Travelling solo is one of the most exciting, mind-expanding things you can do – so why don’t more women try it? Often, fear holds you back: the worry of being lonely, or isolated, or being vulnerable to scams and attackers.
Remember: things going wrong is part of travelling – but a much bigger part of it is seeing the world and having a great time! If you’re undecided, we hope these tips for solo women travellers will change your attitude from “can’t deal with it,” to “can too.”
1. Plan your arrival
Always arrive at a destination prepared. You should know where you’re going as soon as you get off your plane/boat/coach, with a hotel or hostel already booked and a map for how to get there in your back pocket.
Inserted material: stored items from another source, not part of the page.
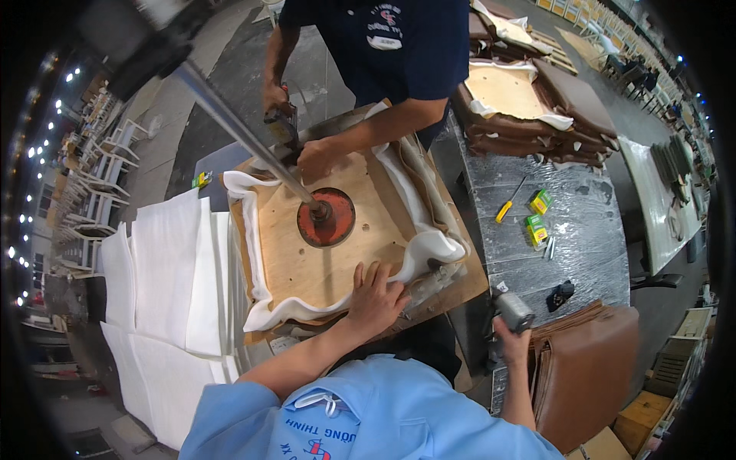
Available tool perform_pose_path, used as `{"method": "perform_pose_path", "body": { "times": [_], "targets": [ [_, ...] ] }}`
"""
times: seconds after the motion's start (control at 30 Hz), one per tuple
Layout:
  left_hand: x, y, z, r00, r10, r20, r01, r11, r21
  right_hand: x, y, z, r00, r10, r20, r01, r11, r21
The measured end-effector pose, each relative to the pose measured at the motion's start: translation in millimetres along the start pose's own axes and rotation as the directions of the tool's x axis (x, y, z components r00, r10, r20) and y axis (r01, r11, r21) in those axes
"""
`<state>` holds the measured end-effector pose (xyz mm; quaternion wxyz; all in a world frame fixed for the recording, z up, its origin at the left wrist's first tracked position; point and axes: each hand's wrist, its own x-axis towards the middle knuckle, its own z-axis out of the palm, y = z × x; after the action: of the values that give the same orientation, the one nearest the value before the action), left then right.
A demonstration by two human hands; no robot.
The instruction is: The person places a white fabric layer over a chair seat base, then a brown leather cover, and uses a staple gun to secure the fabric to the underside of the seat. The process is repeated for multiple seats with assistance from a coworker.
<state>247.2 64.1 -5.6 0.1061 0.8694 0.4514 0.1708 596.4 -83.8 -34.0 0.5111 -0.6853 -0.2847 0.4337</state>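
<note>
A square plywood seat panel (pixel 295 264) lies in front of me, bordered by loose white padding (pixel 303 310) and brown cover material. A red round press plate (pixel 326 218) on a metal rod bears down on its middle. My left hand (pixel 376 300) rests on the panel's near edge, fingers apart over the padding and wood. Away to the right, my right hand (pixel 512 343) is closed around a grey staple gun (pixel 514 310), clear of the panel. Across from me, a co-worker's hand (pixel 277 100) holds another staple gun (pixel 281 126) at the far edge; their other hand (pixel 317 159) touches that edge.
White padding sheets (pixel 165 268) are stacked at the left. On the plastic-covered table (pixel 586 264) at right lie a yellow-handled screwdriver (pixel 504 210), small green-yellow boxes (pixel 537 230) and a black object (pixel 560 295). Brown covers (pixel 590 376) lie near right; padded panels (pixel 502 88) are piled behind.
</note>
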Motion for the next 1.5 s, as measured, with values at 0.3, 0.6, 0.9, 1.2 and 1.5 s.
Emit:
{"method": "perform_pose_path", "body": {
  "times": [0.3,0.6,0.9,1.2,1.5],
  "targets": [
    [16.4,-27.6,14.7,0.996,0.043,-0.076,-0.045,0.999,-0.029,-28.0,-58.9,112.1,0.953,0.126,0.276,-0.09,0.986,-0.141],
    [27.2,-36.9,13.2,0.997,-0.017,-0.076,0.008,0.993,-0.115,-7.3,-78.1,151.7,0.909,0.084,0.408,-0.005,0.981,-0.192],
    [31.5,-48.3,19.8,0.999,0.018,-0.034,-0.024,0.982,-0.185,5.5,-57.1,158.7,0.911,-0.01,0.412,0.193,0.894,-0.406],
    [23.3,-50.9,34.4,0.995,0.079,0.06,-0.073,0.993,-0.095,0.0,-60.5,157.0,0.919,0.096,0.381,0.12,0.855,-0.505],
    [27.4,-59.2,38.2,0.987,0.054,-0.149,-0.084,0.976,-0.203,3.8,-63.6,164.5,0.919,0.087,0.386,0.098,0.895,-0.434]
  ]
}}
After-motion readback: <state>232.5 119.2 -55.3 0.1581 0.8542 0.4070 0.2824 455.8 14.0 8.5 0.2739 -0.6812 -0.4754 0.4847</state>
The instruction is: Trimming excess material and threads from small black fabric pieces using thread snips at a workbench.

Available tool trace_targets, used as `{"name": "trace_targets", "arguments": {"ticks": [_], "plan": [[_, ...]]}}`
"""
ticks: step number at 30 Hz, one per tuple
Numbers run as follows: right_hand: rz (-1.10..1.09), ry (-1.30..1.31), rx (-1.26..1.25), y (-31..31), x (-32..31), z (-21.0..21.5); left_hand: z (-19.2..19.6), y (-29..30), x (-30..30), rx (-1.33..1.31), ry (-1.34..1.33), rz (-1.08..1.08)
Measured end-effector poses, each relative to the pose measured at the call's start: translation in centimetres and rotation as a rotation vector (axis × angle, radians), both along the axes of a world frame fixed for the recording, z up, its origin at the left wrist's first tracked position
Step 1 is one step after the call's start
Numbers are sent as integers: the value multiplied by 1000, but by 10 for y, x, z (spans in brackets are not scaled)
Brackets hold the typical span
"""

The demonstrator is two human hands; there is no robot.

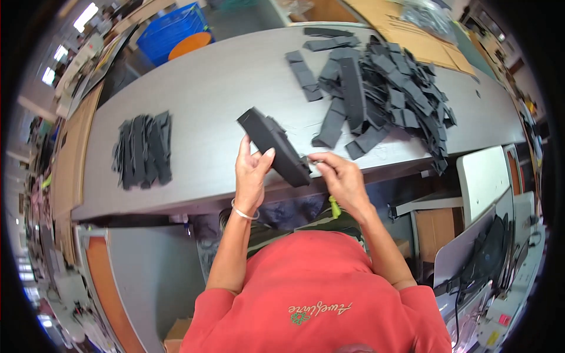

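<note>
My left hand (252,173) grips a long black fabric strip (272,145) from below, thumb against its side, holding it tilted above the grey table (212,88). At the strip's near end, my right hand (340,176) pinches something small, too fine to make out. A big loose heap of similar black strips (391,88) lies on the table's right side. On the left lies a neater pile of black strips (144,150).
A blue bin (170,29) with an orange lid stands beyond the table at the back left. Flat cardboard (406,32) lies at the back right. A white chair back (485,176) and a machine (494,265) are at my right.
</note>
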State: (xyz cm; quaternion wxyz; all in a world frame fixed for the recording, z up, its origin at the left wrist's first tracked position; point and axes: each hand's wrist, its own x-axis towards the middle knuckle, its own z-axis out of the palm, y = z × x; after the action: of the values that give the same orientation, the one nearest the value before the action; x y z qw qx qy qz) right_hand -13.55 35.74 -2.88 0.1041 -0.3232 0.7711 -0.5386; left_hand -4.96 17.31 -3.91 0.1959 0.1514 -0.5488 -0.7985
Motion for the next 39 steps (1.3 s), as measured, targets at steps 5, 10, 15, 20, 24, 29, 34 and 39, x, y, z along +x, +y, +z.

Also note down the bus numbers or metro stations and lines you need to use to get from A to B. If this seems a bit dull, ask yourself who’s more vulnerable: the purposeful woman striding out of Departures or the one meandering round the taxi rank in bleary-eyed confusion?
2. Pack like a girl scout
Be prepared, always. You should take:
- A ‘just-in-case’ pack with numbers for local police and medical services, your travel insurance details and contact numbers for your folks back home (separate from being saved in your phone).
- Multiple purses, so you can store money in different places when you’re out. If worse comes to worse and you get robbed, you’ll still have a back-up fund in your sock.
- A capsule wardrobe that includes a long-sleeved top, a light scarf and trousers or a long skirt. This means you can cover up – including your head – where local dress requires it. Dressing more conservatively when you’re on your own is also a quick-fix for killing unwanted attention and helping you to blend in.
And leave behind:
- Anything you’d be sorry to lose. Kindles, iPads, smartphones, digital SLRs, jewellery, designer bags and sunglasses and wads of cash can all stay at home. You won’t be able to totally blend in everywhere you go, and these items make you a more attractive target.
3. Do your homework
Is there an official, licenced cab system? How do you say ‘please,’ ‘thank you,’ and ‘hello,’ if not in English? Are there social or religious rules for dress and behaviour you should bear in mind? Any notorious neighbourhoods you should avoid? Arm yourself with knowledge and you’ll navigate the streets feeling confidant and capable.
4. Scan like the Terminator
With every new environment and situation, turn your internal scanner on like Arnie in the Terminator. Assess threatening situations and eliminate them. Leaving a bar after dark? Take the well-lit, crowded route back to your hostel. Notice a shifty-looking group? Trust your internal scanner flashing red and move away from them.
This doesn’t mean you can’t relax and enjoy yourself, it just means staying more alert and aware than you probably would in your hometown. Which brings us to…
5. Talk to strangers, smile and meet new people
When you’re on the road, the cheesy saying “a stranger is just a friend you haven’t met yet,” never feels truer. Start talking to people as soon as you arrive by hanging out in your hostel common room or going on an organised tour. Be open to conversations struck up on public transport, at attractions and in cafes: you never know if a chance meeting will lead to a wild adventure or a friendship for life.
As well as having fun, this is great from a safety point of view, too: you’re less likely to appear isolated or vulnerable if you’re seen talking to people or in a group. It’s also important for checking in with people: if you’re going off on your own, you’ve someone to tell when you’re meant to be back.